Referral partners want hard data
There’s a similar trend happening with professional referral partners; however, their focus appears to be less on what consumers are saying (though it’s still important) and more about what quantifiable data you have to back up your claims that you provide great care.
This is no surprise; most referral partners, especially those in healthcare, are already used to systems that use scores, stars, or similar rating systems to prove quality. They’re looking for that same assurance with their private-duty partners—they want quantifiable evidence of quality, client satisfaction, and health outcomes.
This effect has taken on new life in the last year with the advent of Medicare Advantage for home care and value-based purchasing. Private-duty home care agencies have an opportunity to take their place in the care continuum, but to pursue this growth opportunity they’ll need to be able to produce quantifiable results similar to what other healthcare providers deliver.
Here’s what Guy Tommasi, a successful home care owner, board member of the Connecticut Home Care Association, and all-round forward thinker, recently told me:
“Hospitals and other partners look for consistency. We in the home care industry have done a lousy job in presenting ourselves to the [rest of the care continuum]. As home care evolves into value-based vs. fee-for-service, we need to be able to show them our value. You can’t just say ‘We’re a great agency that gives high-quality care.’ That doesn’t work anymore. . .
I think one of the issues that plague the private duty industry is the lack of data collected by agencies. When I spoke at last year’s Decision Health conference on the importance of this, it boggled my mind of how many agencies didn’t understand why readmission rates, client and caregiver satisfaction results, etc. are so critical.

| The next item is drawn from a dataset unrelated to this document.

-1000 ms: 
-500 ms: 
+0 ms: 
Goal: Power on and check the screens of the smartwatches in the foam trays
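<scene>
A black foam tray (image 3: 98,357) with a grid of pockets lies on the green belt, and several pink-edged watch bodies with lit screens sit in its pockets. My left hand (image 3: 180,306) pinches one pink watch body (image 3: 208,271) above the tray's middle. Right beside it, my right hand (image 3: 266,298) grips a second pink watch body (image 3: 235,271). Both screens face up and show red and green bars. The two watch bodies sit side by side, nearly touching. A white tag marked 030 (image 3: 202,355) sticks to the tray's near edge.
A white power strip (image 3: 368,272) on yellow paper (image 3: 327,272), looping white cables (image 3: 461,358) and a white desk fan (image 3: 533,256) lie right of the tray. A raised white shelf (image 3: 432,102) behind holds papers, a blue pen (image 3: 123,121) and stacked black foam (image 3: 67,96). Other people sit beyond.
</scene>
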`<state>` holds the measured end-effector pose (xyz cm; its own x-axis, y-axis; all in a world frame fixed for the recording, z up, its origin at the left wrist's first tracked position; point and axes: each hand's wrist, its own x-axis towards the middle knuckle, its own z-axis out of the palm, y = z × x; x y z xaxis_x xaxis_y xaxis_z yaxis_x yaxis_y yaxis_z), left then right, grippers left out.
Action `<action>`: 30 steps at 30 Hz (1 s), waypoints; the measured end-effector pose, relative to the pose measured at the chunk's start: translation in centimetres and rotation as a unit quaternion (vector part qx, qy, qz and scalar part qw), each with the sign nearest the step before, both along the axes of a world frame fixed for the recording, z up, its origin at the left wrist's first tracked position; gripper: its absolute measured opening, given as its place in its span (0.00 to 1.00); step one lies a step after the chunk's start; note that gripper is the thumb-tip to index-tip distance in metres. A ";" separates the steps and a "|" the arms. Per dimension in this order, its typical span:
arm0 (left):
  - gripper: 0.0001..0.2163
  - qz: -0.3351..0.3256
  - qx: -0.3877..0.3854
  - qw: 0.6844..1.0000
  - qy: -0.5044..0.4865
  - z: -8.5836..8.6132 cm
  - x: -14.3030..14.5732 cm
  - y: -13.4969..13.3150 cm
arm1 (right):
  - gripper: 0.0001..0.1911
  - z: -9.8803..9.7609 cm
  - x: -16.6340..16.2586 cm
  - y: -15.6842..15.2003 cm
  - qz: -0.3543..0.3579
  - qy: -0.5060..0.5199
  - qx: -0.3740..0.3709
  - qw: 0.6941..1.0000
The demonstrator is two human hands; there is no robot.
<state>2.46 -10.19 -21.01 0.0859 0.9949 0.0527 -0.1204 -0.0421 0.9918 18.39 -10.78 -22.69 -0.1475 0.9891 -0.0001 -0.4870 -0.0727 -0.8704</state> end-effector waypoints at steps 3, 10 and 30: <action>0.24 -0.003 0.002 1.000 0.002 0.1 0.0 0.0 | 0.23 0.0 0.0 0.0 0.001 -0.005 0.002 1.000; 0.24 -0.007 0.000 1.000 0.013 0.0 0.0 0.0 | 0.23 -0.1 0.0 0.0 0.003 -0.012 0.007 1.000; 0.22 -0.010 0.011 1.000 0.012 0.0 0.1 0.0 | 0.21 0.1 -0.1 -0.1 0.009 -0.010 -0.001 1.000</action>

[Agencies underestimate] the importance of collecting this data in order to justify being invited to the table – especially the Medicare Advantage table! They will be assembling their provider networks from agencies who can show they have measurable data outcomes.
The days of “personal friendships” accounting for referrals are going away. Compare it to the home health industry in how they strive for 5 Star Ratings – using readmission data and patient satisfaction scores.
If private duty agencies want to compete in the new health and home care world, they will need to collect data or be left out.”
It’s time to adapt
What worked yesterday may not work today. . . and it certainly won’t work tomorrow. While there will likely always be a place for traditional marketing methods, the typical agency needs to allocate far more resources to:
- Gathering and monitoring online reviews
- Facilitating word of mouth from their clients
- Understanding and pinpointing the areas where they can provide better experiences for clients
- Gathering data points (particularly reduced hospital readmission rates and consistent client satisfaction) that can be used to quantify their quality
The good news is that there’s immense room for growth. This year’s Benchmarking Study showed that the average agency grew revenue by 14%–more growth than the industry has seen in years. For agencies that are willing to learn, adapt, and improve, there’s a bright future. The time to adapt is now.
About the author: Connor Kunz is a project manager at Home Care Pulse, the nation’s leading data and satisfaction research firm for home care. Prior to working at Home Care Pulse, Connor managed multiple businesses in the service industry and helped them achieve seven-figure growth within three years. He also worked as a marketing manager and a training director. On any given Saturday, you can find him skiing, hiking, or rock climbing with his wife, Claire.